**TASK GOAL**
Without the pictures, write the listing below out again, line for line.

+++ INPUT DATA

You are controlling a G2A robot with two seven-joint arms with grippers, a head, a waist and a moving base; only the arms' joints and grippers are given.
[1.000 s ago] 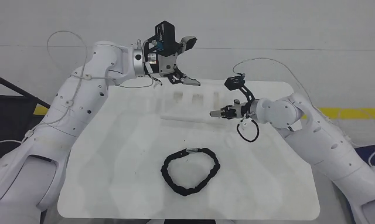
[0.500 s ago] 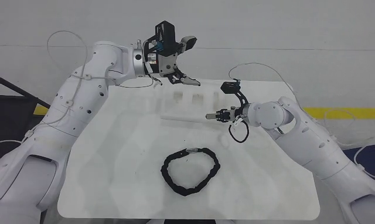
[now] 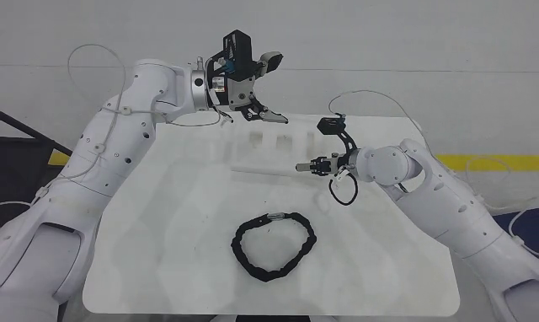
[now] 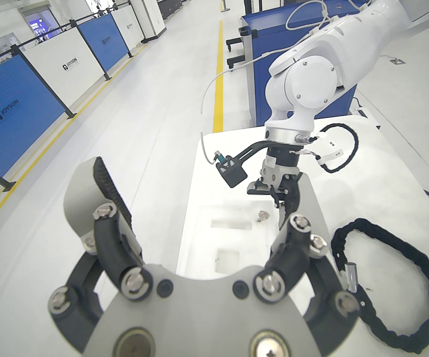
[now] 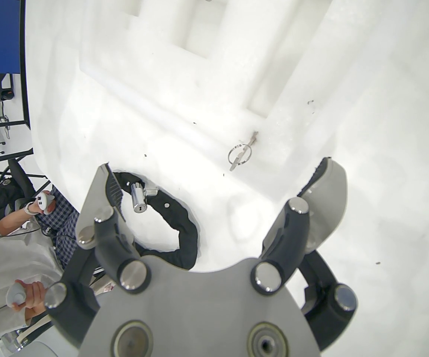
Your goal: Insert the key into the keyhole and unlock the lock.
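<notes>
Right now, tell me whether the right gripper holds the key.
No: the key lies loose on the white tray, ahead of the open right gripper.

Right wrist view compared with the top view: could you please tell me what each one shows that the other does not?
Right wrist view's extra: the key on its ring, lying on the foam tray, and the lock cylinder's keyhole. Top view's extra: the left gripper, open, raised near the far edge of the table; the chain lock as a whole loop. Shared: chain lock, foam tray, open right gripper.
</notes>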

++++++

**EXERCISE RESPONSE**
You are controlling a G2A robot with two seven-joint arms with grippers, a head, a waist and a moving base; only the arms' joints and grippers are given.
[1.000 s ago] 
[0.500 s ago] 
[now] 
[now] 
[now] 
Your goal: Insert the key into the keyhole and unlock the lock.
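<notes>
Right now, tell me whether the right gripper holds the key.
No: the key lies loose on the white tray, ahead of the open right gripper.

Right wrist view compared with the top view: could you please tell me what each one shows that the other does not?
Right wrist view's extra: the key on its ring, lying on the foam tray, and the lock cylinder's keyhole. Top view's extra: the left gripper, open, raised near the far edge of the table; the chain lock as a whole loop. Shared: chain lock, foam tray, open right gripper.
</notes>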

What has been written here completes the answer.